SOURCE DATA START

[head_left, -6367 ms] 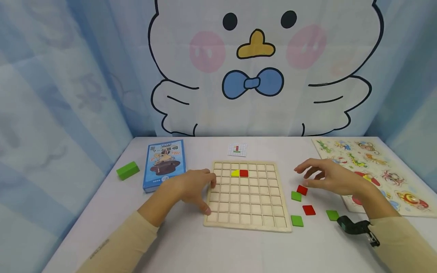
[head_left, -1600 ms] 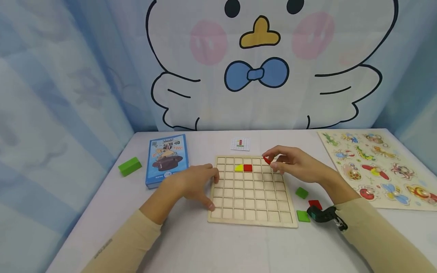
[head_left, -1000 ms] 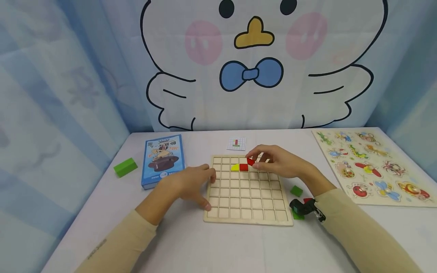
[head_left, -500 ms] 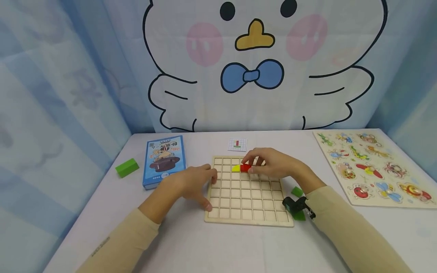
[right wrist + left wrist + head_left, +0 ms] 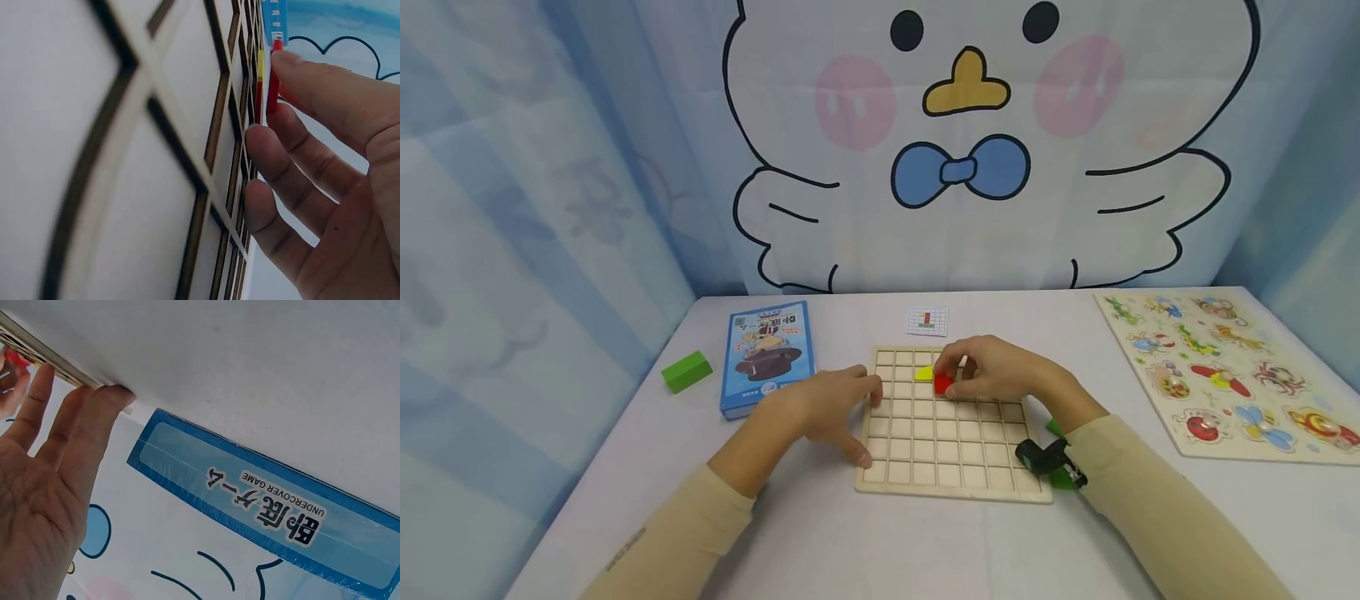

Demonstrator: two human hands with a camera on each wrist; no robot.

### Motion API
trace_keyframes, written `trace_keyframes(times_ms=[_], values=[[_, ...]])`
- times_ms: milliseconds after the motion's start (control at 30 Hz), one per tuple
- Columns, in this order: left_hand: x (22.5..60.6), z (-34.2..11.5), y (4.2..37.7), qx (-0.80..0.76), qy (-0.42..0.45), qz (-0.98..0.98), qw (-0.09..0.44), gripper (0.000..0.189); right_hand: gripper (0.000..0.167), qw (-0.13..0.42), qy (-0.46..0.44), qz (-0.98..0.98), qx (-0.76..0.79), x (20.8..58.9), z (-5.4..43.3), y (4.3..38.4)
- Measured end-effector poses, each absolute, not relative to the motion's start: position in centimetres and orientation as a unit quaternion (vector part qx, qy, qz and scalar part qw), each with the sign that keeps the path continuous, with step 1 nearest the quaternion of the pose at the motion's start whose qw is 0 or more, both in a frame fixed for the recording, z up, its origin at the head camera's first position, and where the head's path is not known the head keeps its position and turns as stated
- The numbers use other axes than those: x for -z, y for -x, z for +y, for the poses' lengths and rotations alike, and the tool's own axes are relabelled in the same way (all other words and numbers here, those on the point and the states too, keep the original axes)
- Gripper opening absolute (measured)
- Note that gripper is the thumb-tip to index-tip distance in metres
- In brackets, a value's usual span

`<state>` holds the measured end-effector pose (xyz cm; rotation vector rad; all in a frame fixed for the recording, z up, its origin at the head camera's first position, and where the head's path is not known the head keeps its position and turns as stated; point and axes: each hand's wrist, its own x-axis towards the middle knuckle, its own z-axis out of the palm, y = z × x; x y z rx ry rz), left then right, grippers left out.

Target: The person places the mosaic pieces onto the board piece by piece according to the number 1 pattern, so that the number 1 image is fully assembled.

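My right hand (image 5: 996,367) pinches a red square tile (image 5: 943,384) between thumb and index finger, over the upper middle of the wooden grid board (image 5: 925,471). In the right wrist view the held red tile (image 5: 274,81) stands close to the board's face. Beside it a yellow tile (image 5: 260,62) and a second red tile (image 5: 259,103) sit in the grid. From the head, the yellow tile (image 5: 923,373) shows left of the fingers, while the placed red one is covered. My left hand (image 5: 823,408) rests spread along the board's left edge, fingertips (image 5: 115,394) touching it.
A small pattern card (image 5: 927,322) lies behind the board. At left are a blue game box (image 5: 765,358) and a green block (image 5: 687,372). Green tiles (image 5: 1063,479) lie partly hidden under the right wrist. A picture puzzle board (image 5: 1157,417) lies at far right.
My right hand has picked up a red tile from the table's right side, carried it left over the board, and lowered it toward the grid. My left hand stays at the board's edge.
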<state>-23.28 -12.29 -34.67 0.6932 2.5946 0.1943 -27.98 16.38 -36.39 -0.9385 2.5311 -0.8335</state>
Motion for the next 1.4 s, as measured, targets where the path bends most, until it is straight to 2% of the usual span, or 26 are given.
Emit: trace_keyframes(times_ms=[867, 1000, 1167, 1400], values=[[34.7, -11.9, 23.0, -0.072, -0.241, 0.943, 0.218, 0.067, 0.022, 0.146, 0.328, 0.885, 0.296, 36.4, 16.6, 27.6], [34.8, -12.0, 23.1, -0.071, -0.246, 0.942, 0.218, 0.067, 0.026, 0.168, 0.338, 0.878, 0.294, 35.8, 16.9, 27.6], [34.7, -11.9, 23.2, -0.073, -0.248, 0.942, 0.214, 0.067, 0.03, 0.167, 0.351, 0.874, 0.291, 34.4, 17.2, 27.3], [34.6, -12.0, 23.0, -0.071, -0.239, 0.944, 0.218, 0.067, 0.023, 0.158, 0.359, 0.872, 0.294, 33.7, 17.3, 26.4]])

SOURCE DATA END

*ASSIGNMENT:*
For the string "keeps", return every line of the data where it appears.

*EXERCISE SOLUTION:*
- Measured end-effector poses, each absolute, not relative to the motion's start: position in centimetres and orientation as a unit quaternion (vector part qx, qy, qz and scalar part qw), each with the sign that keeps the path continuous, with step 1 nearest the quaternion of the pose at the motion's start whose qw is 0 or more, both in a frame fixed for the recording, z up, its origin at the head camera's first position, and where the head's path is not known the head keeps its position and turns as stated
`<state>` holds the measured end-effector pose (xyz cm; rotation vector rad; all in a frame fixed for the recording, z up, its origin at the head camera's first position, and where the head's path is not known the head keeps its position and turns as stated; point and axes: each hand's wrist, its own x-axis towards the middle knuckle, its own z-axis out of the palm, y = z × x; x y z rx ry rz), left then right, grippers left out.

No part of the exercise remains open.